Take my five loaves and two fishes
Do with it as you will
I surrender
Take my fears and inhibitions
All my burdens, my ambitions
You can use it all
I hope it's not too small
I trust in you
I trust in you
Take my five loaves and two fishes
Do with it as you will
I surrender
Take my fears and inhibitions
All my burdens, my ambitions
You can use it all
no gift is too small :)

Clouds

Changed my blog main picture to this amazing pic taken and edited by Devianartist "=PORG". Great job my fellow artist! Changed the pic because I got inspired by the evening clouds at my place today. They were so beautiful. Hundreds of birds flying freely among the red and pink clouds which the faltering but undying sunlight danced upon. Beautiful.

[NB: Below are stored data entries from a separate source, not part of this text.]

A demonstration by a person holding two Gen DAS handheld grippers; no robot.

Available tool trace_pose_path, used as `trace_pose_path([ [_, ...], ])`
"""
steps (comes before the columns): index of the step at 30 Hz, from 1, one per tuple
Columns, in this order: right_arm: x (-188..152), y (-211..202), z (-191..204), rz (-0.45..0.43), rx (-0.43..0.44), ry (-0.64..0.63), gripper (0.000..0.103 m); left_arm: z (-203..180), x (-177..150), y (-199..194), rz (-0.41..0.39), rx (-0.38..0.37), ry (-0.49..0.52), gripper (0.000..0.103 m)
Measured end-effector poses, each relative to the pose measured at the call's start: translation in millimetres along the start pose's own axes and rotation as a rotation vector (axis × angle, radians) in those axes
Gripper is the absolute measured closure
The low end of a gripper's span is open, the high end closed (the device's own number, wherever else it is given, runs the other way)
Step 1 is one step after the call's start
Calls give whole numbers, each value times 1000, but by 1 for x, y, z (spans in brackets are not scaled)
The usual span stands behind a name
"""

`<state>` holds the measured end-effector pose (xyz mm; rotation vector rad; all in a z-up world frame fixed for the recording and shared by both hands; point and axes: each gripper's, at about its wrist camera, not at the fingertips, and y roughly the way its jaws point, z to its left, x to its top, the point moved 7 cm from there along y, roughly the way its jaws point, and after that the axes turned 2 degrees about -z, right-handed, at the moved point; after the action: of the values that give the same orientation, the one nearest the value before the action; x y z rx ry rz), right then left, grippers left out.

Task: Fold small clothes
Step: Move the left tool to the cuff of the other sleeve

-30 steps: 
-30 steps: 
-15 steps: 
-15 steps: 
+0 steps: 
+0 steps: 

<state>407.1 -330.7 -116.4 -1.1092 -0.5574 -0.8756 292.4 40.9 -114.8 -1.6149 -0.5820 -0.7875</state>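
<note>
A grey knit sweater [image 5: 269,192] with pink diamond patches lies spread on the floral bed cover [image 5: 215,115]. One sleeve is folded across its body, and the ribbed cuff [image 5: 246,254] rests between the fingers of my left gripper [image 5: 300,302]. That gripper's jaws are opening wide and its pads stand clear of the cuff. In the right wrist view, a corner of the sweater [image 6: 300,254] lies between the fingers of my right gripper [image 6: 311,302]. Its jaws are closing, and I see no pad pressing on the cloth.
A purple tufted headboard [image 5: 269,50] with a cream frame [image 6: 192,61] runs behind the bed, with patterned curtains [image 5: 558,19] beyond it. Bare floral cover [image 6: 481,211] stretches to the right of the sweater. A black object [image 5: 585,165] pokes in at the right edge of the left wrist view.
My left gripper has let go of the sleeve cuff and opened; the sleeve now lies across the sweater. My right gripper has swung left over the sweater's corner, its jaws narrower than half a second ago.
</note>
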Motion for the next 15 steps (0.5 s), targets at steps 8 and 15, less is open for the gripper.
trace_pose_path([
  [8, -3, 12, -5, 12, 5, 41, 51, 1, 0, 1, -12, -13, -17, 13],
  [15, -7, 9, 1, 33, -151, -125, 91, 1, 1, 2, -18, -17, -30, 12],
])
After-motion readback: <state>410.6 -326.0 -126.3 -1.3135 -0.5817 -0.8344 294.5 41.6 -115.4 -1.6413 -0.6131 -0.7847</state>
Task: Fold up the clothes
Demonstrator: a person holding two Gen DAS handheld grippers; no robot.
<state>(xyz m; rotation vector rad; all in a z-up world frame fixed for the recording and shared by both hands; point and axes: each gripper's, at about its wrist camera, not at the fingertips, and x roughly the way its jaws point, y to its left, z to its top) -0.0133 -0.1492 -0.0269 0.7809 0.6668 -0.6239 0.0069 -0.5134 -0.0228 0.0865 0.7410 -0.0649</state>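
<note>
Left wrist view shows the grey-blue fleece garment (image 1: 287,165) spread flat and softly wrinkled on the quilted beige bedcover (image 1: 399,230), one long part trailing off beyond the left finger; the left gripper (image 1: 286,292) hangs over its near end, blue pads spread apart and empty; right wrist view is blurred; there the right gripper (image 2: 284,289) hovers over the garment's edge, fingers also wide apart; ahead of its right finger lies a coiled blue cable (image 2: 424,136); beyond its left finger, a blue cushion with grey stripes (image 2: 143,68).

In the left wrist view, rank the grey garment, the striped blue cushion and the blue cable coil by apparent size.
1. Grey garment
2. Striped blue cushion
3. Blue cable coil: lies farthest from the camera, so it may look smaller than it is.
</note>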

Wished I had a camera then. My phone's camera was too lousy. I think Photography is something I can take up during the holidays. But I've got the image in my mind already so I will paint it out when I have time. Got a hell of a long list of stuff to do including taking up Muay Thai, Art classes and a new hobby. So many things so little time :)

Bs Finance test was way easy than expected. But it seems I got tricked by the 2nd question. There goes my hope of nailing the bull's eye again.

Spent 1 friggin hour idling in school. Come to think of it, it was totally not worth it. Gotta do final editing of ICT now PRONTO!

And to both of my homies Kiat and Zx, after my exams let's go hit downtown! Been a month since I saw you guys. Kinda missed the times we had my bros!

Damn it's time to renovate my blog. After exams I guess.

Sunday, July 27, 2008

Dreams

Been dreaming of the same two girls for the past consecutive 5 days. (To some of my friends who are horny: Nope it’s not the kind of dreams that you think they are) Finally had enough sleep last night without any dreams. Geez my head feels like someone put a spear through it or something…..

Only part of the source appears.